§ **Instructions to follow**: In the entries below, find the line with "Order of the" and the line with "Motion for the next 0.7"; copy them and every line between them exactly, but not the pictures.

§ **Data section**:

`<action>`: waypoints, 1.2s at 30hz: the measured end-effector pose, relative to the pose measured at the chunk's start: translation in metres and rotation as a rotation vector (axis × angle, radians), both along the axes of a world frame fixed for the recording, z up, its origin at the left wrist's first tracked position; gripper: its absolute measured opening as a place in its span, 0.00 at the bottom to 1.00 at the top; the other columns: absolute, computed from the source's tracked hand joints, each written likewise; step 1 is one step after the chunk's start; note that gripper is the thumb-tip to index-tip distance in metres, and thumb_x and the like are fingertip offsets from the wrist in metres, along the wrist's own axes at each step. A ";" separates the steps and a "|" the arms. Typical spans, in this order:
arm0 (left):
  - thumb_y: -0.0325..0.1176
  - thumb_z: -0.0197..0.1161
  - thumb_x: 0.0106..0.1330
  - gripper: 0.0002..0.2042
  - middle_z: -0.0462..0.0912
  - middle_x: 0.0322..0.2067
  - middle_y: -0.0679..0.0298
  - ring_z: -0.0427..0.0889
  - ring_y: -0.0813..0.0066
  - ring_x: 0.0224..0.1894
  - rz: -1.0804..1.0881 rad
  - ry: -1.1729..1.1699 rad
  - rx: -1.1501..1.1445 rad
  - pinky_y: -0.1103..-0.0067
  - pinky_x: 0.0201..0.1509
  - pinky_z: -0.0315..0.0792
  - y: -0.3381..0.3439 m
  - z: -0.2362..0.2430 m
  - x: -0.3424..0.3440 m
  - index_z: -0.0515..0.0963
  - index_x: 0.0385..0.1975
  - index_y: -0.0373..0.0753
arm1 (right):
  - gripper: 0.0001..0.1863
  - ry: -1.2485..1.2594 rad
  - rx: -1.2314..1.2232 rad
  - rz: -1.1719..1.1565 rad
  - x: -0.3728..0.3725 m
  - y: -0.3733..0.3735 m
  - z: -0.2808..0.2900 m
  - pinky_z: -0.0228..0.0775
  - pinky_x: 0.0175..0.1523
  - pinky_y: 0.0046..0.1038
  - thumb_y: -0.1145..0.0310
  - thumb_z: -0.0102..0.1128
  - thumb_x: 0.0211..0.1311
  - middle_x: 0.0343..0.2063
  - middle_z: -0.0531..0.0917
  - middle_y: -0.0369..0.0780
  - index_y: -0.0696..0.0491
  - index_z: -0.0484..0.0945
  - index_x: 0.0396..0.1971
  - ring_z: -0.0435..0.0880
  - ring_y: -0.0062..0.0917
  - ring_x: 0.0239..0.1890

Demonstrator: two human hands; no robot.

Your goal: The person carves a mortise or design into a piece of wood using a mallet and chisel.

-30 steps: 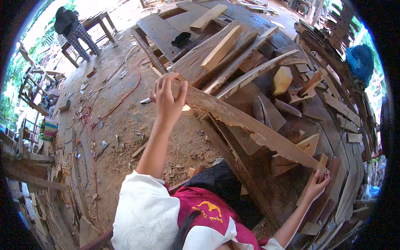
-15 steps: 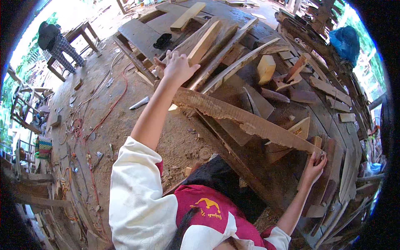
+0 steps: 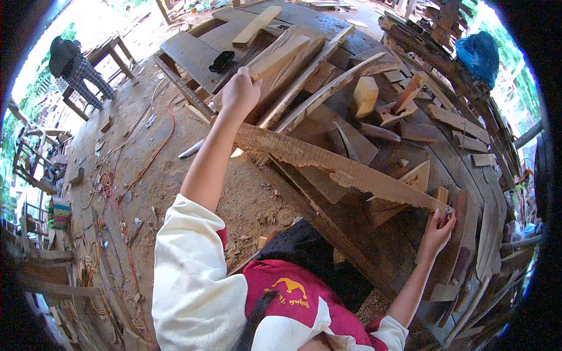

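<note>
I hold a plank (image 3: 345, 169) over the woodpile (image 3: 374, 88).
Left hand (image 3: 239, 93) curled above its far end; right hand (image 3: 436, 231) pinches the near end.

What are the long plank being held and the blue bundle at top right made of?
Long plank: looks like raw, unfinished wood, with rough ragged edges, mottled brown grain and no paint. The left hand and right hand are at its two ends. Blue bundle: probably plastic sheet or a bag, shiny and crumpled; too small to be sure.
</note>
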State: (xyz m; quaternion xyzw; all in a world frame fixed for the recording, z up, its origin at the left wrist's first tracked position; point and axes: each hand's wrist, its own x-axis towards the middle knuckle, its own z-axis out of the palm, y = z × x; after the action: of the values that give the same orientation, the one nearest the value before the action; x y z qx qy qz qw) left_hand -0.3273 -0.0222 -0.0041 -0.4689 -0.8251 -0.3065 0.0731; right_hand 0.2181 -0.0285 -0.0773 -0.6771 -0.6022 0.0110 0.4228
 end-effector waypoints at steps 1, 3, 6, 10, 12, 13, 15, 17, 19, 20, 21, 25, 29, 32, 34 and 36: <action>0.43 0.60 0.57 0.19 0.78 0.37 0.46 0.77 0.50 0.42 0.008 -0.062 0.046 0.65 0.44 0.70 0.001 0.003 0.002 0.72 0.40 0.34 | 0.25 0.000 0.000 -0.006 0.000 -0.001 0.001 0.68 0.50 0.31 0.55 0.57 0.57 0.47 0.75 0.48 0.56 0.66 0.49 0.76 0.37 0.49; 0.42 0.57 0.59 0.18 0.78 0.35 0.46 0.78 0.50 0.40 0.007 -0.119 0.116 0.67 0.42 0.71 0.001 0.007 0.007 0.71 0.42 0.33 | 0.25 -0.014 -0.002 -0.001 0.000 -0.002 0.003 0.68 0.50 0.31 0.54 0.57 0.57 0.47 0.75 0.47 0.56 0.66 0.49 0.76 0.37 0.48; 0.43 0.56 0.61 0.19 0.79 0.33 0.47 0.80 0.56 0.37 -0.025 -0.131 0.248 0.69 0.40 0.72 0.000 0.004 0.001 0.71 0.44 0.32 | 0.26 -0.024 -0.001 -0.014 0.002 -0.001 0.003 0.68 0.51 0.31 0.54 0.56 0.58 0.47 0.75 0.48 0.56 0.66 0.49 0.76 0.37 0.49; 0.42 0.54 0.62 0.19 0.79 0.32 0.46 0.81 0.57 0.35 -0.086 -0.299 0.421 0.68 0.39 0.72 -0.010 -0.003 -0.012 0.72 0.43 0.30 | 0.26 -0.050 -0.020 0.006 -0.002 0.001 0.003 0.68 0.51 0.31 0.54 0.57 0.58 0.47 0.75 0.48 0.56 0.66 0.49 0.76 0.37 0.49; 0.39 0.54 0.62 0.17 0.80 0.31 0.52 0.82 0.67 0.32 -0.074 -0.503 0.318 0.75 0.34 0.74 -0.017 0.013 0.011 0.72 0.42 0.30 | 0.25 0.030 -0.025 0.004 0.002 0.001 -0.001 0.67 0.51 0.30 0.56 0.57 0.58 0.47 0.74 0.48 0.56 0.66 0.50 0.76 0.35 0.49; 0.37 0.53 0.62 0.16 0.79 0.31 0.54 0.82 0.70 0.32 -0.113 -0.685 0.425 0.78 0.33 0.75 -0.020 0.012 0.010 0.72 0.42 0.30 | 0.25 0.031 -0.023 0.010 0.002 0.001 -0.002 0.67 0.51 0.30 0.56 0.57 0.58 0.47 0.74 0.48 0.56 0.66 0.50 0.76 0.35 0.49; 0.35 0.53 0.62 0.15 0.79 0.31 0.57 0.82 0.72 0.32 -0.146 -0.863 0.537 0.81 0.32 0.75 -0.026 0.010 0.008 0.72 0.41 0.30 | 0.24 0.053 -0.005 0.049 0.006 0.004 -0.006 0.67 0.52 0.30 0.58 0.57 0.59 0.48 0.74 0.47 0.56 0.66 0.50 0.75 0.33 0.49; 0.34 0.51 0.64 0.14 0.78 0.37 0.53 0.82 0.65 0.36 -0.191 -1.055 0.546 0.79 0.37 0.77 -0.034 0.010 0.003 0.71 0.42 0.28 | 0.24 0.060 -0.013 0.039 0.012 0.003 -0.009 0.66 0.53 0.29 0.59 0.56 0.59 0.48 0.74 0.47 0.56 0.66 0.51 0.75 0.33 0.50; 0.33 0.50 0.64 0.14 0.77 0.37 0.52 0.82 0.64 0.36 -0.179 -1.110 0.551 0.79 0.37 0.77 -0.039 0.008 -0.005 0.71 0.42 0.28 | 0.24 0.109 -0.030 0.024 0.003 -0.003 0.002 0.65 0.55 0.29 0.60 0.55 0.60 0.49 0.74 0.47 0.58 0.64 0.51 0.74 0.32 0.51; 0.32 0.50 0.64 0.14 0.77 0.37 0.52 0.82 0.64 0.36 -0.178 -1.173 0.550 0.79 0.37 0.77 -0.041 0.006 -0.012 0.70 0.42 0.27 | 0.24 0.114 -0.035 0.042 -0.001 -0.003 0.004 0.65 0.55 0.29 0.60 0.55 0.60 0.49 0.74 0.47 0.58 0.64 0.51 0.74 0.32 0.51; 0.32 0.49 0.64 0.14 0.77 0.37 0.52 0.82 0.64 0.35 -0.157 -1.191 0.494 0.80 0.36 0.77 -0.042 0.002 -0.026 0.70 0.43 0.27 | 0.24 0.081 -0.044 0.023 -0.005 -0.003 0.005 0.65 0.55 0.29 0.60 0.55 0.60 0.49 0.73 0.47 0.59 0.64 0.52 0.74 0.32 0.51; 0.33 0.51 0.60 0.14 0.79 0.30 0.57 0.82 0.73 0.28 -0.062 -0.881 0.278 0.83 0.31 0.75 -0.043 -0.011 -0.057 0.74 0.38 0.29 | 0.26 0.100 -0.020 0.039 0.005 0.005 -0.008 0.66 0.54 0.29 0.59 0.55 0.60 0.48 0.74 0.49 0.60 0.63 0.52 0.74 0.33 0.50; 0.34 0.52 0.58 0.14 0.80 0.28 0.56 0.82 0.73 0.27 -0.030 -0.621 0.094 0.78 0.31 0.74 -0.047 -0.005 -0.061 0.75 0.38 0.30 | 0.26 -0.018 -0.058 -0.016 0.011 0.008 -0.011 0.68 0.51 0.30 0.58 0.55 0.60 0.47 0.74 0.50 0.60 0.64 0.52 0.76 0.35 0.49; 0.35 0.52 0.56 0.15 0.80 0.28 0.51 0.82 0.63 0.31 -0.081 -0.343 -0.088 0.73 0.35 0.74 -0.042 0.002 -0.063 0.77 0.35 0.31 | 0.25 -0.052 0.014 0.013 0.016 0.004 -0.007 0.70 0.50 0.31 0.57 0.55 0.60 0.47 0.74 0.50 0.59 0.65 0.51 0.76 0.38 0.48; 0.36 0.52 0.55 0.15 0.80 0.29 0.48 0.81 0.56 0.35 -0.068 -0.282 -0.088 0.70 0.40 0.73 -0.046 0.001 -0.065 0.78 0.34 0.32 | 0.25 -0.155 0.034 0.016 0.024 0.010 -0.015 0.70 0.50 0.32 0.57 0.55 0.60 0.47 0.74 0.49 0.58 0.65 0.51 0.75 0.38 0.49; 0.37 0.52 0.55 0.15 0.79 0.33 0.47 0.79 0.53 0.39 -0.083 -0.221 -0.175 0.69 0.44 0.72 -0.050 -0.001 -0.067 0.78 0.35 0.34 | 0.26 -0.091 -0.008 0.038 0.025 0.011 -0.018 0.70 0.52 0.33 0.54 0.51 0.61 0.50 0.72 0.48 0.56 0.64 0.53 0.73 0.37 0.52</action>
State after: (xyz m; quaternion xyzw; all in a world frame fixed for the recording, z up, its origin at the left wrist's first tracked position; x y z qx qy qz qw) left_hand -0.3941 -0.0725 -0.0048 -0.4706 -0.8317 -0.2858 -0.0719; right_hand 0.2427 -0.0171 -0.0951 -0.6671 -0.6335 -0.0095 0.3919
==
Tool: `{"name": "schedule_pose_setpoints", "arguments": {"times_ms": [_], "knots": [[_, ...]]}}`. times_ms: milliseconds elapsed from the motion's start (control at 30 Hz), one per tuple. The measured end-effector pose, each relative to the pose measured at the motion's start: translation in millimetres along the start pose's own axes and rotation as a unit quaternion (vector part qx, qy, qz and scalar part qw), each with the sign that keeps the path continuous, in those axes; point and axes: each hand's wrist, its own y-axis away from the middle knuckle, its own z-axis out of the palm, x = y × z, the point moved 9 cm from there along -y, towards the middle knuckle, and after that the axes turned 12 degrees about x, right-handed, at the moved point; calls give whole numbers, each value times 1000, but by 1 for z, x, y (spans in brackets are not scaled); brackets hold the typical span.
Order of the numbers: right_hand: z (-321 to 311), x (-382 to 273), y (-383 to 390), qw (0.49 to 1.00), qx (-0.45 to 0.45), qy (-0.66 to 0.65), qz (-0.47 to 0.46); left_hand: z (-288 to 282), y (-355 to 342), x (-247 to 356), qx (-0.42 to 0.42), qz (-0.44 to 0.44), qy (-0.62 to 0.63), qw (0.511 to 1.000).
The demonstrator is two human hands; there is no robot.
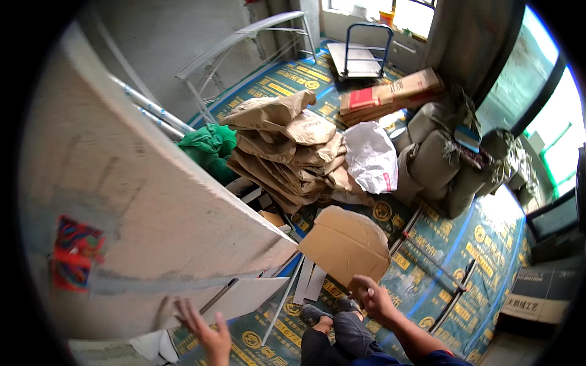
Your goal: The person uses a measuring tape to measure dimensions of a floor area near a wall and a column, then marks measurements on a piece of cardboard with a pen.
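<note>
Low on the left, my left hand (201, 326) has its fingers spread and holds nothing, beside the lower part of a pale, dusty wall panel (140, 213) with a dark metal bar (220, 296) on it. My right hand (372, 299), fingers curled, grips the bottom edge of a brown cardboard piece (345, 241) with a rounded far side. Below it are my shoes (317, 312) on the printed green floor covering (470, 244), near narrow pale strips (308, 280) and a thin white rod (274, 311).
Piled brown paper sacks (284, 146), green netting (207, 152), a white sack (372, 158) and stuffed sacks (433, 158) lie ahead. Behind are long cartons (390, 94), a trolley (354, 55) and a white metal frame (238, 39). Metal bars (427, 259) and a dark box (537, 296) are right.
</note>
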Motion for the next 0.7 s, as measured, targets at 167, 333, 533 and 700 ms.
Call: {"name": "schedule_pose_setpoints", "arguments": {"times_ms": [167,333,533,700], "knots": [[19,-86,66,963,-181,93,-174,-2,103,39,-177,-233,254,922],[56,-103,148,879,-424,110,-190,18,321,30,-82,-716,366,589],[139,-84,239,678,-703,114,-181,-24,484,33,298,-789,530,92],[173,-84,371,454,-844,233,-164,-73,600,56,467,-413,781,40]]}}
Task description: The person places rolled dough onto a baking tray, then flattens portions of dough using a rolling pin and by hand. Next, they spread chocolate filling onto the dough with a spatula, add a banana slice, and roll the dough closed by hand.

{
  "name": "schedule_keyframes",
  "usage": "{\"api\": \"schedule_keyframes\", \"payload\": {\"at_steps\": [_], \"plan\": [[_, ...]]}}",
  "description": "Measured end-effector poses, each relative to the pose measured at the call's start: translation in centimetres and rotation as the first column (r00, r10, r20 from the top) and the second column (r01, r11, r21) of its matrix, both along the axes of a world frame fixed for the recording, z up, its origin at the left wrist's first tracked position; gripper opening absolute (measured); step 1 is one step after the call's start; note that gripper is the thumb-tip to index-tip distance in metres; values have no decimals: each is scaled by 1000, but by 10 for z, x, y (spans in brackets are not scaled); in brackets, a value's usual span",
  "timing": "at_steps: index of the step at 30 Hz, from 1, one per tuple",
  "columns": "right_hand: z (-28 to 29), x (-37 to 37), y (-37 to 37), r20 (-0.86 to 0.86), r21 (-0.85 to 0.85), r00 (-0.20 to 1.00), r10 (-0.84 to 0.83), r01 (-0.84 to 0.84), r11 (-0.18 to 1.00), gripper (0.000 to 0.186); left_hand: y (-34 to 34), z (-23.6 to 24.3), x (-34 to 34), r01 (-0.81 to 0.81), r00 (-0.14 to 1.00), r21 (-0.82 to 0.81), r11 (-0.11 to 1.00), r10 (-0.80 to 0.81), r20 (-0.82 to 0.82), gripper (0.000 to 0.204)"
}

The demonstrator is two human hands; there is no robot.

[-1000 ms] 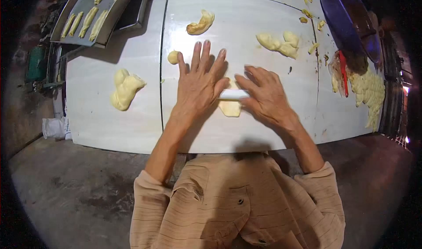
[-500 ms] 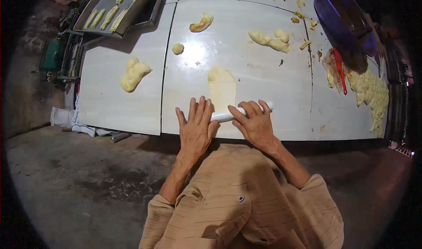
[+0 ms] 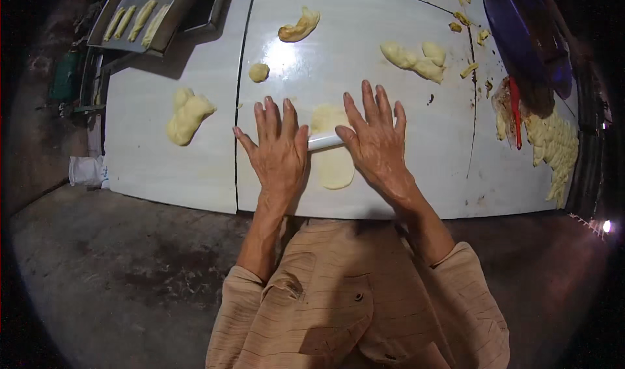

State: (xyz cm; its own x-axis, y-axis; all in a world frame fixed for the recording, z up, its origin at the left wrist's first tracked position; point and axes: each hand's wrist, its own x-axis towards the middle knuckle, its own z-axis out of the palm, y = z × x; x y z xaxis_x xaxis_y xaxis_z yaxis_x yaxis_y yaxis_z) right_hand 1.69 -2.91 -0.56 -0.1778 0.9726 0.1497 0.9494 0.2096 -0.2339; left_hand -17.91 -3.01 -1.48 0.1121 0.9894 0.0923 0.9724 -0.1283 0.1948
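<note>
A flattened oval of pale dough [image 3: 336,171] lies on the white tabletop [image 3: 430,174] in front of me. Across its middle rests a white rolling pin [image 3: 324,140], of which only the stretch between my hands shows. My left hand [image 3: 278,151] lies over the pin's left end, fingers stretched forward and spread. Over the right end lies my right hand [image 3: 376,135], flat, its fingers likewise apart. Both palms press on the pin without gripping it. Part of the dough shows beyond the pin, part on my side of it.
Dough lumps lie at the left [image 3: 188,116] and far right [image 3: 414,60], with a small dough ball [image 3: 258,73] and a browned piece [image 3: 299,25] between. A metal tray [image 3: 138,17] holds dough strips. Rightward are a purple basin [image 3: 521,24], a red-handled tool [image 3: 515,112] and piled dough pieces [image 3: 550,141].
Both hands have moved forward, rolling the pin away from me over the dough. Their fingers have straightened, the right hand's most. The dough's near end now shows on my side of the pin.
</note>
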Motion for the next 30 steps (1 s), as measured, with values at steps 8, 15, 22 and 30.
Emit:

§ **Response**:
Order of the numbers: right_hand: z (-321 to 311), x (-382 to 273), y (-383 to 390), qw (0.49 to 1.00), qx (-0.45 to 0.45), qy (-0.66 to 0.65), qz (-0.47 to 0.46); left_hand: z (-288 to 282), y (-355 to 342), x (-247 to 356), qx (-0.42 to 0.42), qz (-0.44 to 0.44), qy (-0.62 to 0.63), qw (0.511 to 1.000).
The demonstrator is two human hands; there is no robot.
Your goal: The person uses a measuring tape to measure dimensions of a floor area near a wall and a column, then marks measurements on a piece of cardboard with a pen.
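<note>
Low on the left, my left hand (201, 326) has its fingers spread and holds nothing, beside the lower part of a pale, dusty wall panel (140, 213) with a dark metal bar (220, 296) on it. My right hand (372, 299), fingers curled, grips the bottom edge of a brown cardboard piece (345, 241) with a rounded far side. Below it are my shoes (317, 312) on the printed green floor covering (470, 244), near narrow pale strips (308, 280) and a thin white rod (274, 311).
Piled brown paper sacks (284, 146), green netting (207, 152), a white sack (372, 158) and stuffed sacks (433, 158) lie ahead. Behind are long cartons (390, 94), a trolley (354, 55) and a white metal frame (238, 39). Metal bars (427, 259) and a dark box (537, 296) are right.
</note>
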Motion for the next 0.7 s, as measured, targets at 167, 333, 533 and 700 ms.

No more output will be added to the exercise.